In presenza di epatite A è importante comunicare al medico tutti i medicinali che si stanno assumendo, compresi i prodotti da banco per il mal di testa o i dolori mestruali. Alcuni di questi, infatti, possono produrre metaboliti tossici per il fegato.
Integratori specifici, come gli estratti di carciofo, il cardo mariano e la silimarina, forniscono un aiuto importante, grazie alla loro capacità di depurare il fegato dalle tossine e migliorarne la funzionalità. Il loro utilizzo in presenza di epatite A deve comunque avvenire sotto la supervisione medica, dal momento che, un po' come tutti i prodotti fitoterapici, sono controindicati in presenza di determinate malattie e potrebbero interagire con alcuni farmaci prescritti al paziente.

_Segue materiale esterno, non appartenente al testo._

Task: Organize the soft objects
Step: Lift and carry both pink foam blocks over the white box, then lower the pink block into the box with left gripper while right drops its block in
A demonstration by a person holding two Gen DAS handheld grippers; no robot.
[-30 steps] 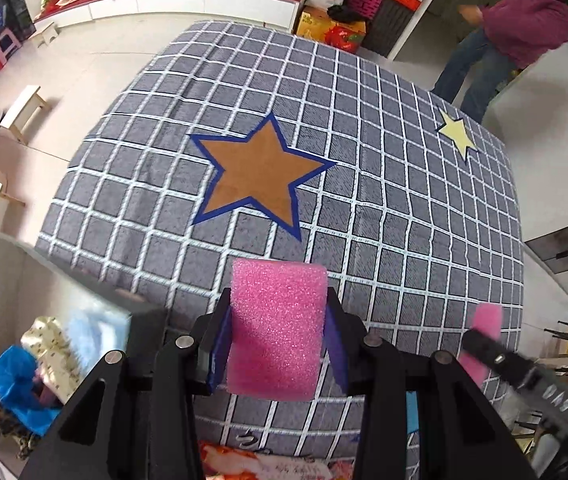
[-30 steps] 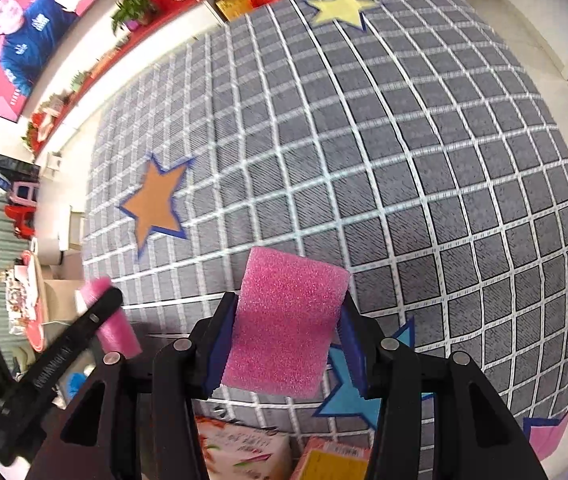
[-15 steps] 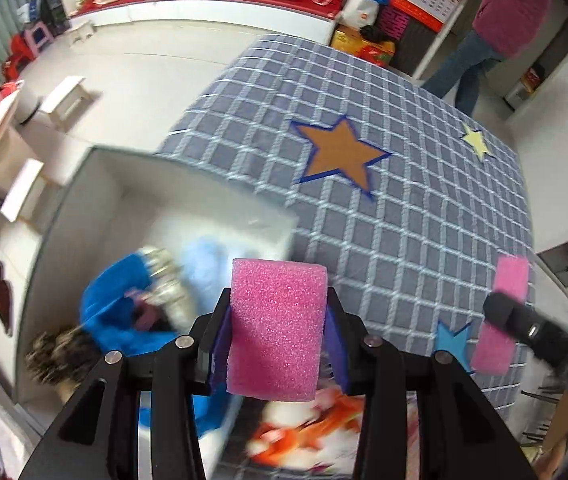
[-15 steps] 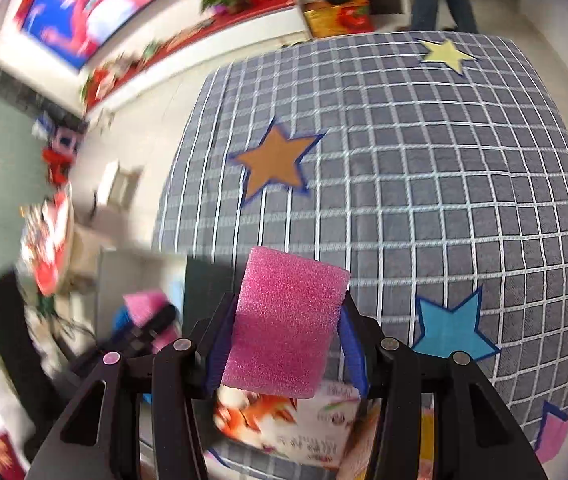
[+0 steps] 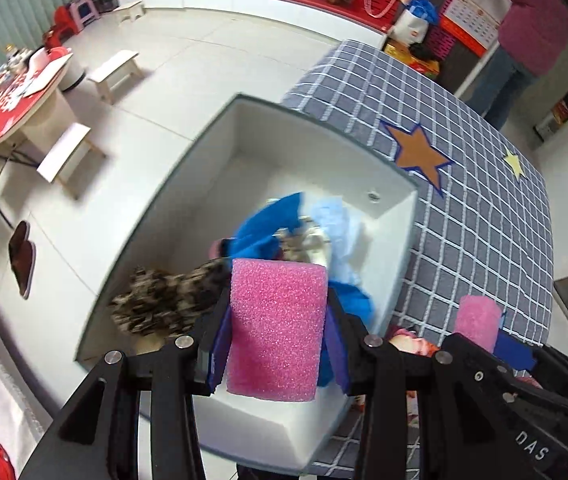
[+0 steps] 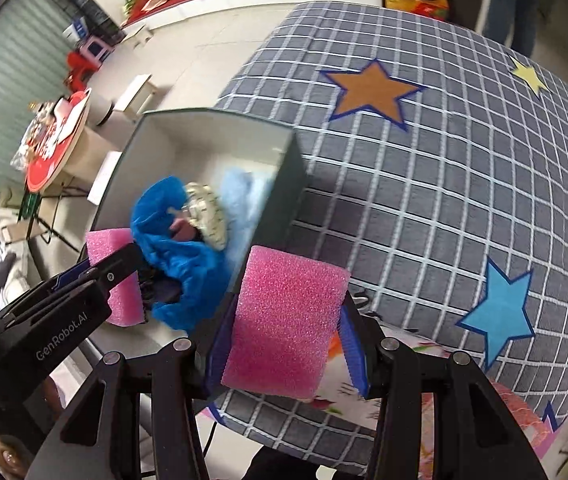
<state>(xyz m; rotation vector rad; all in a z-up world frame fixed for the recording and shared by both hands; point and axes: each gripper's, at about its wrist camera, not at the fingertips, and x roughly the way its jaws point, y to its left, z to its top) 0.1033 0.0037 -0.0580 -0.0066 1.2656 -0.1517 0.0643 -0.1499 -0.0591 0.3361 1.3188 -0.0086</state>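
Left claw [image 5: 277, 330]: clamped on pink sponge [image 5: 275, 328], above white box [image 5: 316, 120]. Right claw [image 6: 284, 328]: clamped on second sponge [image 6: 286, 326], beside box, over checked tabletop [image 6: 444, 200].

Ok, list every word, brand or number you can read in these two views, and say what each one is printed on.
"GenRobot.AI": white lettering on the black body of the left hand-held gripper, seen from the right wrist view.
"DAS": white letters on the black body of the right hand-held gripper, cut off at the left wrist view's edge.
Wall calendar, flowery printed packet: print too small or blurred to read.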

Se la malattia si complica in epatite fulminante è richiesto il ricovero medico, necessario per fronteggiare tempestivamente eventuali emergenze e fornire al paziente trattamenti dietetici e farmacologici particolari. I casi più complicati possono richiedere il trapianto di fegato, nel tentativo disperato di salvare la vita al paziente.